_Goal of the exercise_.
Excluding pictures, give the entries again exactly as they appear.
(Records to process)
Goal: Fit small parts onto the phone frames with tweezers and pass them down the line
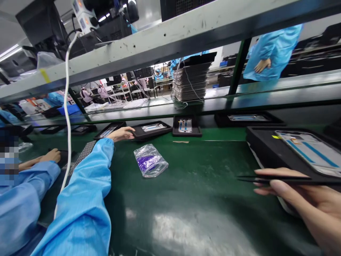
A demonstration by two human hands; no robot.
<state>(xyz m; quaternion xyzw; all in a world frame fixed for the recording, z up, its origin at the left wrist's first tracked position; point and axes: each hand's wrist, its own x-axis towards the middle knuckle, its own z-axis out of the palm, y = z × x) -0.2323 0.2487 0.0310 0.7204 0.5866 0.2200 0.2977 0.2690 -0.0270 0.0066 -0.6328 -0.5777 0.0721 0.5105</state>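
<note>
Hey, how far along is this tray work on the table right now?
Done: several back trays holding phone frames already sit in a row along the table. In hand: the left hand rests on the end of one black tray, while the right hand holds tweezers beside the near tray. Left: the small bag lies untouched.

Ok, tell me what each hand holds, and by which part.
Right hand pinches black tweezers by their rear half. Left hand touches a black tray at its left edge; grip unclear.

text: none legible | pouch (150, 160): purple print blurred
</note>
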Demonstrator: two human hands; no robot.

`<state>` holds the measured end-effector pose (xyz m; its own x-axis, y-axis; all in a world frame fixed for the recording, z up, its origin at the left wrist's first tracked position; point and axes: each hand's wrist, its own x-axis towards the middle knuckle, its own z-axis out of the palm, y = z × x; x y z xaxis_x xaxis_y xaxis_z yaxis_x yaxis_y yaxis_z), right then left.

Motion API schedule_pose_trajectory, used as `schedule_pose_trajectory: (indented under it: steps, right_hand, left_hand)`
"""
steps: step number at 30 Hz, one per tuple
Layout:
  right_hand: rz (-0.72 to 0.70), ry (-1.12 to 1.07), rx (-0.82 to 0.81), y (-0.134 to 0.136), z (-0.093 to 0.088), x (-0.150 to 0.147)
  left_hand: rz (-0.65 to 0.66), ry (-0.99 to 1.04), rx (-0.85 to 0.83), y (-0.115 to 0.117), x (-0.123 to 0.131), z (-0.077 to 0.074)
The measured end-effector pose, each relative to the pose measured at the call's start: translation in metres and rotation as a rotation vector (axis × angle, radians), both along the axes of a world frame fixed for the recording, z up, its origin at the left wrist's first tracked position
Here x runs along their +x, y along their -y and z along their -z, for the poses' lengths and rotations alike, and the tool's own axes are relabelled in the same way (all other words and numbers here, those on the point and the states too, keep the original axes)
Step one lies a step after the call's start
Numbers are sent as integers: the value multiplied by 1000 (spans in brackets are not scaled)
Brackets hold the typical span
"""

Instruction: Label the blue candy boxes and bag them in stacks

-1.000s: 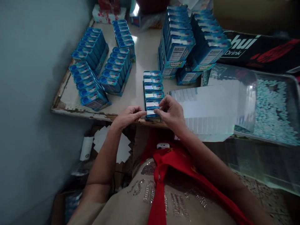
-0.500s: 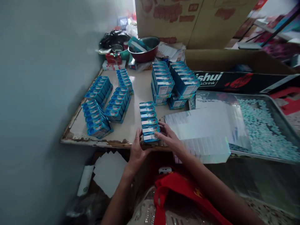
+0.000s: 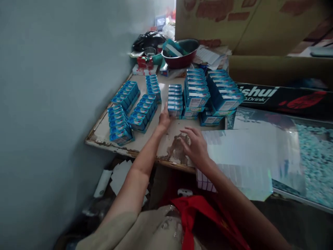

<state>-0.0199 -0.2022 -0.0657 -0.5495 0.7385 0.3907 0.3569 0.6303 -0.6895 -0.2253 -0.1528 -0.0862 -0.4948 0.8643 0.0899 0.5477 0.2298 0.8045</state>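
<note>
My left hand (image 3: 164,118) reaches forward with its fingers stretched along the left side of a row of small blue boxes (image 3: 175,100), touching its near corner. That row stands against the left of a stacked set of similar blue boxes (image 3: 197,93). My right hand (image 3: 195,144) is open and holds nothing. Its fingers are spread and slightly curved above the worn front part of the table (image 3: 166,144). Just right of it lies a white, shiny sheet-like stack (image 3: 234,146).
Several more rows of blue boxes (image 3: 142,113) stand at the left. At the back sit a red bowl (image 3: 180,60) and papers (image 3: 210,57). A black printed carton (image 3: 281,97) stands at right, behind a tray (image 3: 303,201) of small pale-blue pieces. A wall (image 3: 52,104) borders the left.
The row of blue boxes has slid from the table's front edge back beside the stacked boxes, with my left hand following it. My right hand has let go of it. The view has turned left.
</note>
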Motion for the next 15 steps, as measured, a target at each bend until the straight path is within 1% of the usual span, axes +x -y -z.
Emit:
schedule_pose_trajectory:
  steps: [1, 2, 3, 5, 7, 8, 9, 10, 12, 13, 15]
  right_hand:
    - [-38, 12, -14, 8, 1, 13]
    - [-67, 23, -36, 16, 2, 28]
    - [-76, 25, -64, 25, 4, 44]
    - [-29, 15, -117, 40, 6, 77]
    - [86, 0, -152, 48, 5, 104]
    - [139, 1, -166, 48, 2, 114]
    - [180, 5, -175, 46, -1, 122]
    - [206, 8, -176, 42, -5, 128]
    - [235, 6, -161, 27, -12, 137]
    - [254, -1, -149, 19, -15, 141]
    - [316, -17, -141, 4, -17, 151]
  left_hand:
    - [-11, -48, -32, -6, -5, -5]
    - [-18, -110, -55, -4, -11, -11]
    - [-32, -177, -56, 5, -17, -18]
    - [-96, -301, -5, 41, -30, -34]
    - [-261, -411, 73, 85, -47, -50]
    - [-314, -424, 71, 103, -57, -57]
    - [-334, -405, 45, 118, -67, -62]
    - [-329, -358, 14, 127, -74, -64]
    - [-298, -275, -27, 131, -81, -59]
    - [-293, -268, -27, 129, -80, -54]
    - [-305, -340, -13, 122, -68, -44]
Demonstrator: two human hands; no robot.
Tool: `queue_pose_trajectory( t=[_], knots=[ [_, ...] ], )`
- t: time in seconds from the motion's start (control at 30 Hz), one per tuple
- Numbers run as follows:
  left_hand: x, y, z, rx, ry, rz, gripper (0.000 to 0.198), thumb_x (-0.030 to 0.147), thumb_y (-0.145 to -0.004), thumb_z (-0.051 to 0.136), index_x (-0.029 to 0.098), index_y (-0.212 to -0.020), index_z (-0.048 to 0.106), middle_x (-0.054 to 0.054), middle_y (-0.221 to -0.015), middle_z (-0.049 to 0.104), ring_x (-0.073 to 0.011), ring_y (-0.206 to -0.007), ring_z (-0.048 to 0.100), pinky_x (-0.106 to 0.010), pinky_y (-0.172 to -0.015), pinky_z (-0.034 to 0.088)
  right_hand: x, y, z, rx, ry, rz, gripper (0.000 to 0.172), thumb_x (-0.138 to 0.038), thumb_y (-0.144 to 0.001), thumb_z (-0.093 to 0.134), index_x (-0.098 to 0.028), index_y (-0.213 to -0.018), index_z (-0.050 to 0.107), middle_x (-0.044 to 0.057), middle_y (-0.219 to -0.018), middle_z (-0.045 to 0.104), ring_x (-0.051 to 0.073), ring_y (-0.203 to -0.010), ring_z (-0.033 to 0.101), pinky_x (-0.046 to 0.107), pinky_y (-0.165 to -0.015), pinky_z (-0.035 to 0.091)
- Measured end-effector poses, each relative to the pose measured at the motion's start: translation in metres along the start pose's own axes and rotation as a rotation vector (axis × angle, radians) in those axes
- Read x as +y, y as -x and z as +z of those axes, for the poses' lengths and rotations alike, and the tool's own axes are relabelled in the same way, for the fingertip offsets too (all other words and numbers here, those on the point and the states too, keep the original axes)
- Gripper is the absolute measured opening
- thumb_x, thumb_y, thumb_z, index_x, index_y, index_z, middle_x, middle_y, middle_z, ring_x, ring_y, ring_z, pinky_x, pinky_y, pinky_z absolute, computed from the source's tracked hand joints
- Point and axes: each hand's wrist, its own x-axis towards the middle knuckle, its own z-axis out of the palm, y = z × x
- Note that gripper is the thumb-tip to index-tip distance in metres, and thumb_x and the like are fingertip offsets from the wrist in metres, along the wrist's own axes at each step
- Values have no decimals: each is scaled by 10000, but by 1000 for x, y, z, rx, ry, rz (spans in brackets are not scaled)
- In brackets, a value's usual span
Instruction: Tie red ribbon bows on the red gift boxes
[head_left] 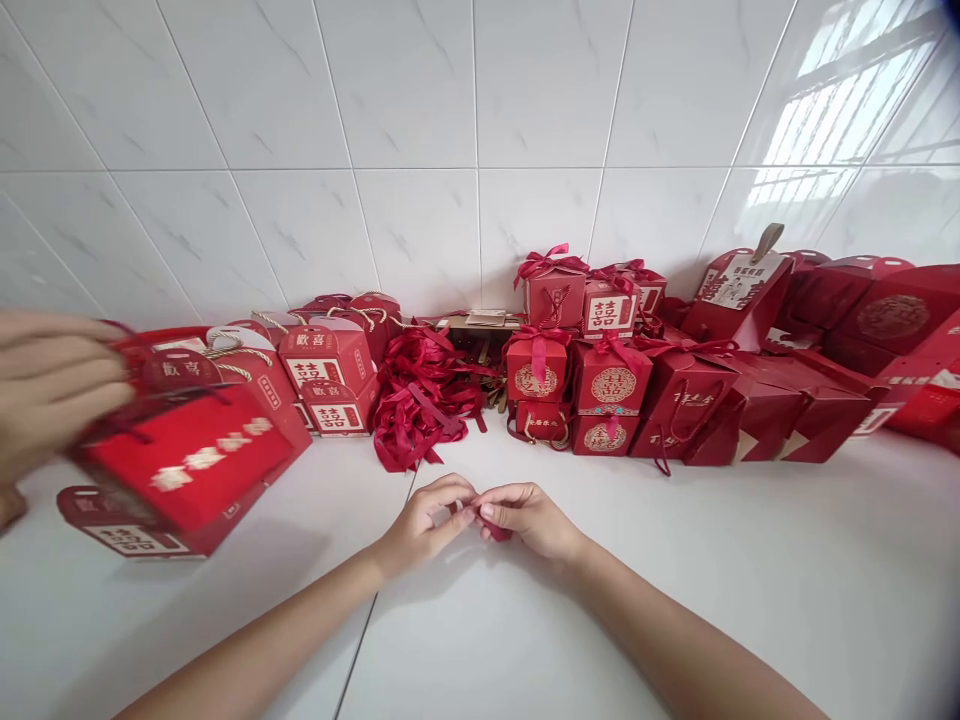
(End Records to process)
_Problem solution_.
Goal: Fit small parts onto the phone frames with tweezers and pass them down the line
A demonstration by two human hands; no robot.
<state>(xyz m; quaternion xyzw; all in a world frame fixed for the recording, z up, its origin at the left wrist's first tracked position; point and axes: each hand's wrist, its own x-axis towards the middle knuckle, its own z-axis out of the palm, y = z × x) -0.2323 0.2487 0.0310 0.7204 0.5866 0.2200 0.2977 0.2690 -0.0270 0.0066 -0.6328 -0.5777 0.0721 0.5105</state>
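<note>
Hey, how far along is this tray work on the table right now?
Done: several back trays holding phone frames already sit in a row along the table. In hand: the left hand rests on the end of one black tray, while the right hand holds tweezers beside the near tray. Left: the small bag lies untouched.

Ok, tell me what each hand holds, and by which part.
Right hand pinches black tweezers by their rear half. Left hand touches a black tray at its left edge; grip unclear.

text: none legible | pouch (150, 160): purple print blurred
</note>
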Demonstrator: two human hands; no robot.

`<state>` holds the measured end-effector pose (xyz m; its own x-axis, y-axis; all in a world frame fixed for the recording, z up, its origin at the left wrist's first tracked position; point and axes: each hand's wrist, its own x-axis towards the middle knuckle, its own z-axis out of the palm, y = z × x; x y z xaxis_x xaxis_y xaxis_z yaxis_x yaxis_y yaxis_z), right then left.

Motion API schedule_pose_trajectory, used as `schedule_pose_trajectory: (indented under it: steps, right_hand, left_hand)`
"""
steps: step number at 30 Hz, one per tuple
Layout:
  right_hand: rz (-0.72 to 0.70), ry (-1.12 to 1.07), rx (-0.82 to 0.81), y (-0.134 to 0.136), z (-0.093 to 0.088), x (-0.150 to 0.147)
  left_hand: rz (-0.65 to 0.66), ry (-0.99 to 1.04), rx (-0.85 to 0.83), y (-0.115 to 0.117), x (-0.123 to 0.131), z (-0.077 to 0.074)
The measured end-effector pose, each relative to the pose measured at the call's start: translation in metres and rotation as a rotation vector (axis × angle, radians), both along the axes of a world frame fixed for the recording, z up, its origin at the left wrist's first tracked position
Here x runs along their +x, y along their -y and z along their -z, for the poses' lengths and rotations alike, and the tool's own axes are relabelled in the same way (all other words and numbers here, those on the point and the states too, keep the original axes)
Step one lies a step after the call's start
Numbers are sent as integers: the value multiplied by 1000 (spans in brackets are not scaled)
Brackets hold the typical span
"""

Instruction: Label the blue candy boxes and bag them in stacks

-1.000s: 
-0.500s: 
+0.000s: 

<state>-0.0199 -0.2022 -0.0657 -0.5495 0.7385 0.3907 0.3569 0.6303 -0.6895 -0.2253 -0.1528 -0.0862 -0.4948 0.8643 0.0899 0.5477 0.2298 0.8045</state>
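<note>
My left hand (image 3: 164,118) reaches forward with its fingers stretched along the left side of a row of small blue boxes (image 3: 175,100), touching its near corner. That row stands against the left of a stacked set of similar blue boxes (image 3: 197,93). My right hand (image 3: 195,144) is open and holds nothing. Its fingers are spread and slightly curved above the worn front part of the table (image 3: 166,144). Just right of it lies a white, shiny sheet-like stack (image 3: 234,146).
Several more rows of blue boxes (image 3: 142,113) stand at the left. At the back sit a red bowl (image 3: 180,60) and papers (image 3: 210,57). A black printed carton (image 3: 281,97) stands at right, behind a tray (image 3: 303,201) of small pale-blue pieces. A wall (image 3: 52,104) borders the left.
The row of blue boxes has slid from the table's front edge back beside the stacked boxes, with my left hand following it. My right hand has let go of it. The view has turned left.
</note>
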Motion for the next 15 steps, as measured, a target at each bend until the straight path is within 1% of the usual span, axes +x -y -z.
Emit:
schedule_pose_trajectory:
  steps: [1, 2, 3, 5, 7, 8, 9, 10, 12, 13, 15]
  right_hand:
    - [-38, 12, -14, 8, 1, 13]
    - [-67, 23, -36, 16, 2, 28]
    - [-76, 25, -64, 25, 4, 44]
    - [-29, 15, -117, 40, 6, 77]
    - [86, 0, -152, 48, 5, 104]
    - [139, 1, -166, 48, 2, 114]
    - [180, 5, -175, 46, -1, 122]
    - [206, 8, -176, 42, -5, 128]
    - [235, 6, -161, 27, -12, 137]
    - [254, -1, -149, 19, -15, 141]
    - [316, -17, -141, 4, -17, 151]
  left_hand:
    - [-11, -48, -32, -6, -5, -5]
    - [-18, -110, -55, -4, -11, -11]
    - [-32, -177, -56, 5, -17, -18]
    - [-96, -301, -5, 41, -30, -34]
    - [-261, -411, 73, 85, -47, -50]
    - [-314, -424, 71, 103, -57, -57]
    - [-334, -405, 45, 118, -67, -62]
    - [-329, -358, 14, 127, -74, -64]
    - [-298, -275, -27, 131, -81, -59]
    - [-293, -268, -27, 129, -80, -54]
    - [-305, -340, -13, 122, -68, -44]
Demonstrator: two human hands; no robot.
Tool: `queue_pose_trajectory( t=[_], knots=[ [_, ...] ], )`
- t: time in seconds from the motion's start (control at 30 Hz), one per tuple
- Numbers run as follows:
  left_hand: x, y, z, rx, ry, rz, gripper (0.000 to 0.198), thumb_x (-0.030 to 0.147), thumb_y (-0.145 to -0.004), thumb_z (-0.051 to 0.136), index_x (-0.029 to 0.098), index_y (-0.212 to -0.020), index_z (-0.048 to 0.106), middle_x (-0.054 to 0.054), middle_y (-0.221 to -0.015), middle_z (-0.049 to 0.104), ring_x (-0.073 to 0.011), ring_y (-0.206 to -0.007), ring_z (-0.048 to 0.100), pinky_x (-0.106 to 0.010), pinky_y (-0.172 to -0.015), pinky_z (-0.034 to 0.088)
  right_hand: x, y, z, rx, ry, rz, gripper (0.000 to 0.172), thumb_x (-0.138 to 0.038), thumb_y (-0.144 to 0.001), thumb_z (-0.093 to 0.134), index_x (-0.098 to 0.028), index_y (-0.213 to -0.018), index_z (-0.050 to 0.107), middle_x (-0.044 to 0.057), middle_y (-0.219 to -0.018), middle_z (-0.045 to 0.104), ring_x (-0.051 to 0.073), ring_y (-0.203 to -0.010), ring_z (-0.033 to 0.101), pinky_x (-0.046 to 0.107), pinky_y (-0.165 to -0.015), pinky_z (-0.035 to 0.091)
- Measured end-effector poses, each relative to the pose measured at the motion's start: translation in metres along the start pose's own axes and rotation as a rotation vector (axis × angle, radians) in those axes
- Read x as +y, y as -x and z as +z of those axes, for the poses' lengths and rotations alike, and the tool's own axes are relabelled in the same way, for the fingertip offsets too (all other words and numbers here, those on the point and the states too, keep the original axes)
- Gripper is the absolute measured opening
- thumb_x, thumb_y, thumb_z, index_x, index_y, index_z, middle_x, middle_y, middle_z, ring_x, ring_y, ring_z, pinky_x, pinky_y, pinky_z absolute, computed from the source's tracked hand joints
- Point and axes: each hand's wrist, its own x-axis towards the middle knuckle, its own z-axis out of the palm, y = z × x
- Note that gripper is the thumb-tip to index-tip distance in metres, and thumb_x and the like are fingertip offsets from the wrist in metres, along the wrist's own axes at each step
- Values have no decimals: each is scaled by 10000, but by 1000 for x, y, z, rx, ry, rz (spans in brackets are not scaled)
- In brackets, a value's usual span
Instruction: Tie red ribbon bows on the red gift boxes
[head_left] 

What this exercise required is now done.